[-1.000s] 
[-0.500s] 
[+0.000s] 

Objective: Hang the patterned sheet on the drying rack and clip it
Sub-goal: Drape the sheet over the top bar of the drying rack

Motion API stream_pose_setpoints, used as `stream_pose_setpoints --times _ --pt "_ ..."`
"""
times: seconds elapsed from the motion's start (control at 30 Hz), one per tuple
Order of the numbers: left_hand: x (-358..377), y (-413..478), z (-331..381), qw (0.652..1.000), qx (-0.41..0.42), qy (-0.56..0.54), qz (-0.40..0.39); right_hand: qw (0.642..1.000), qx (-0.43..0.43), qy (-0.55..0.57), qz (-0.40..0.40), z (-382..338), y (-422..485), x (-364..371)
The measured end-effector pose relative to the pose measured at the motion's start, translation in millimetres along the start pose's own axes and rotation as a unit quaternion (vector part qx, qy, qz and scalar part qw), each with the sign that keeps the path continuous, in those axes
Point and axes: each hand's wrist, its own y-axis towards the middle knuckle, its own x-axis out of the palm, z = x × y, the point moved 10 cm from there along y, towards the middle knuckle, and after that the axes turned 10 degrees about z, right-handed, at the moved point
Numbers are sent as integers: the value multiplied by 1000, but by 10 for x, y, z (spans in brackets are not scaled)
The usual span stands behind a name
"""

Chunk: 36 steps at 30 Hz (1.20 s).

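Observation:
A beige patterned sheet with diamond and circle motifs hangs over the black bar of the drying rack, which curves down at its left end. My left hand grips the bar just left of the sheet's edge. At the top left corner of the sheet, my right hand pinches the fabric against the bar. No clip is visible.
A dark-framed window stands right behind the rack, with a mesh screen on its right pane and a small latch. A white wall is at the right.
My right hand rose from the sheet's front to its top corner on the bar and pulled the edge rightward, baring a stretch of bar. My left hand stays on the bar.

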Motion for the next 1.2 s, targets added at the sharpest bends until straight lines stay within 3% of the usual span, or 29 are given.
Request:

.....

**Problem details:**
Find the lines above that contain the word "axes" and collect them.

**Solution to this task:**
The measured end-effector pose relative to the pose measured at the motion's start, translation in millimetres along the start pose's own axes and rotation as a unit quaternion (vector part qx, qy, qz and scalar part qw), each with the sign that keeps the path continuous, in those axes
Point and axes: each hand's wrist, its own y-axis towards the middle knuckle, its own x-axis out of the palm, z = x × y, the point moved 10 cm from there along y, towards the middle knuckle, and after that the axes turned 10 degrees about z, right-handed, at the moved point

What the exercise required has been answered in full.